Asas legalitas adalah suatu jaminan dasar bagi kebebasan individu dengan memberi batas aktivitas apa yang dilarang secara tepat dan jelas.[1] Asas ini juga melindungi dari penyalahgunaan wewenang hakim, menjamin keamanan individu dengan informasi yang boleh dan dilarang.[1] Setiap orang harus diberi peringatan sebelumnya tentang perbuatan-perbuatan ilegal dan hukumannya.[1] Jadi berdasarkan asas ini, tidak satu perbuatan boleh dianggap melanggar hukum oleh hakim jika belum dinyatakan secara jelas oleh suatu hukum pidana dan selama perbuatan itu belum dilakukan.[1]

Dengan demikian, perbuatan seseorang yang cakap tidak mungkin dikatakan dilarang, selama belum ada ketentuan yang melarangnya, dan ia mempunyai kebebasan untuk melakukan perbuatan itu atau meninggalkannya, sehingga ada nash yang melarangnya.[1] Ini berarti hukum pidana tidak dapat berlaku ke belakang terhadap suatu perbuatan yang belum ada ketentuan aturannya, karena itu hukum pidana harus berjalan ke depan.[1]

Pada awalnya asas legalitas berhubungan dengan teori Von Feurbach, yang disebut dengan teori Vom Psycologischen Zwang.[2] Teori ini berarti anjuran agar dalam penentuan tindakan-tindakan yang dilarang, tidak hanya tercantum macam-macam tindakannya, tetapi jenis pidana yang dijatuhkan.[2]

Asas legalitas berlaku dalam ranah hukum pidana dan terkenal dengan adagium legendaris Von Feuerbach yang berbunyi nullum delictum nulla poena sine praevia lege poenali.[3] Secara bebas, adagium tersebut dapat diartikan menjadi “tidak ada tindak pidana (delik), tidak ada hukuman tanpa (didasari) peraturan yang mendahuluinya”.[3] Secara umum, Von Feuerbach membagi adagium tersebut menjadi tiga bagian, yaitu:[3]

  1. Tidak ada hukuman, kalau tak ada ketentuan Undang-undang (Nulla poena sine lege);
  2. Tidak ada hukuman, kalau tak ada perbuatan pidana (Nulla poena sine crimine);
  3. Tidak ada perbuatan pidana, kalau tidak ada hukuman yang berdasarkan Undang-undang (Nullum crimen sine poena legali).
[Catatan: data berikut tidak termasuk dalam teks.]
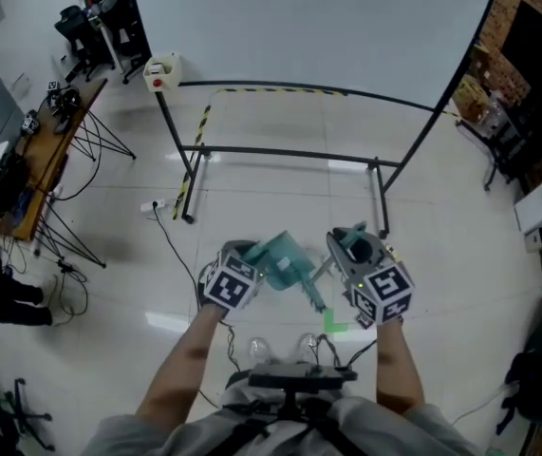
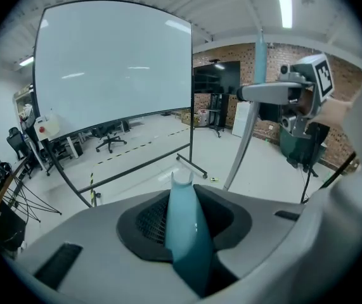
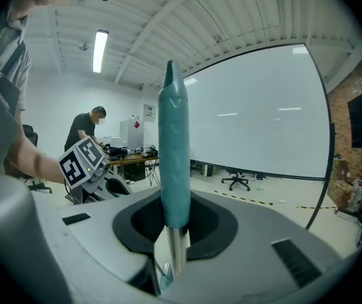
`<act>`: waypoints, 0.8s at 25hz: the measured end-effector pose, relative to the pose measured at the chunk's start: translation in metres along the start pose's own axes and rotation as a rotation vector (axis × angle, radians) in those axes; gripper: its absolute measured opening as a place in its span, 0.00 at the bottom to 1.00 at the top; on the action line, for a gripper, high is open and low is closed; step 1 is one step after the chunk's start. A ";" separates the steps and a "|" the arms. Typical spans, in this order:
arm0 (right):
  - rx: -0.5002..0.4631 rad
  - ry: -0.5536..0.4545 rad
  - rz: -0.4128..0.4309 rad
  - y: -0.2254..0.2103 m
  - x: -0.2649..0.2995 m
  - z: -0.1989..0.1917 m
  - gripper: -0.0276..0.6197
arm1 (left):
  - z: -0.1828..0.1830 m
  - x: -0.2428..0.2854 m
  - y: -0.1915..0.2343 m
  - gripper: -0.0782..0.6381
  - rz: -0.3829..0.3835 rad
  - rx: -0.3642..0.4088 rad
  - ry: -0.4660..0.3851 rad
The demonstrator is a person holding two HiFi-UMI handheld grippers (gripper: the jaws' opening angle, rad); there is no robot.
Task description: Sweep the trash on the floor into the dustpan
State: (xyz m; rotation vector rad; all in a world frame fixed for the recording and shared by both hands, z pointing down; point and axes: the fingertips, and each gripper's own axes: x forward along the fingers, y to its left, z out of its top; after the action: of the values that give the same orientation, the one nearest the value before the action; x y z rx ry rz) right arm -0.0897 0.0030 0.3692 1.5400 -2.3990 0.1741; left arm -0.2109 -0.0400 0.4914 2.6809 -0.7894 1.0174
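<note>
Forearms and dark chest mount (image 1: 294, 380) sit lowest in head view, both tools raised in front of the body. Left gripper (image 1: 239, 259) is clamped on the dustpan handle (image 2: 184, 223), teal, its notched end poking out past the jaws. Right gripper (image 1: 351, 245) is pinched tight on the broom handle (image 3: 173, 144), teal grip above, bare metal shaft (image 3: 175, 252) below the pads. The pole stands near upright in the right gripper view and slants across the left gripper view. Dustpan (image 1: 280, 255) hangs between the two grippers, off the floor and tilted. That looks like a carry posture, not sweeping, since neither tool shows floor contact. The dustpan is the only container; no trash made out inside, too small to be sure. Green patch (image 1: 333, 323) on the tiles under the right gripper, tape or trash, cannot tell. Small bit of likely trash (image 2: 213, 180) lies on the floor just beside the foot of the whiteboard stand (image 1: 280, 150), well apart from the pan. Farther off, a cluttered desk (image 1: 52, 150) and a person (image 3: 85, 128) at the back.
</note>
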 end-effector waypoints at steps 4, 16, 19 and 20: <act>0.005 -0.010 -0.032 -0.009 -0.014 0.003 0.13 | 0.014 0.002 -0.010 0.25 -0.018 0.013 -0.015; 0.021 -0.016 -0.082 -0.021 -0.043 -0.001 0.13 | 0.029 0.012 -0.041 0.25 -0.069 0.053 -0.010; 0.027 -0.017 -0.093 -0.025 -0.050 -0.001 0.13 | 0.033 0.013 -0.046 0.25 -0.079 0.060 -0.011; 0.029 -0.018 -0.097 -0.026 -0.051 -0.001 0.13 | 0.034 0.014 -0.047 0.25 -0.081 0.062 -0.010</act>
State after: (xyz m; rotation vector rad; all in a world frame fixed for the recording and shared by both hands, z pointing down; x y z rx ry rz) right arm -0.0463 0.0370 0.3535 1.6730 -2.3388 0.1761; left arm -0.1581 -0.0173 0.4765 2.7476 -0.6559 1.0259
Adagium tersebut merupakan dasar dari asas bahwa ketentuan pidana tidak dapat berlaku surut (asas non-retroaktif) karena suatu delik hanyazxss dapat dianggap sebagai kejahatan apabila telah ada aturan sebelumnya yang melarang delik untuk dilakukan, bukan sesudah delik tersebut dilakukan.[3]

Eddy O.S. Hiariej (2012) memberikan makna dalam adagium tersebut, sebagai asas yang memiliki dua fungsi: (i) Fungsi melindungi yang berarti Undang-Undang pidana melindungi rakyat terhadap kekuasaan Negara yang sewenang-wenang; (ii) Fungsi instrumentasi, yaitu dalam batas-batas yang ditentukan Undang-Undang, pelaksanaan kekuasaan oleh Negara tegas-tegas diperbolehkan. Fungsi melindungi lebih pada hukum pidana materil (hukum pidana) yang mengacu pada frasa pertama (nulla poena sine lege) dan kedua (nulla poena sine crimine), sementara fungsi instrumentalis lebih pada hukum pidana formil (hukum acara pidana) yang mengacu pada frasa ketiga (nullum crimen sine poena legali).

Satu dan lain dalam perkara-perkara pidana, untuk pemecahan kasus-kasus perbuatan pidana, penting untuk diketahui; empat makna asas legalitas yang dikemukakan oleh Jeschek dan Weigend (Machteld Boot: 2001) diantaranya:

  1. Terhadap ketentuan pidana, tidak boleh berlaku surut (nonretroaktif/nullum crimen nulla poena sine lege praevia/lex praevia);
  2. Ketentuan pidana harus tertulis dan tidak boleh dipidana berdasarkan hukum kebiasaan (nullum crimen nulla poena sine lege scripta/lex scripta);
  3. Rumusan ketentuan pidana harus jelas (nullum crimen nulla poena sine lege certa/lex certa);
  4. Ketentuan pidana harus ditafsirkan secara ketat dan larangan analogi (nullum crimen poena sine lege stricta/lex stricta).

Berdasarkan keempat makna asas legalitas di atas, menjadi dasar dalam menganggap, kemudian membuktikan sejelas-jelasnya, dari setiap orang yang telah melakukan perbuatan pidana, sehingga patut mempertanggungjawabkan perbuatannya itu.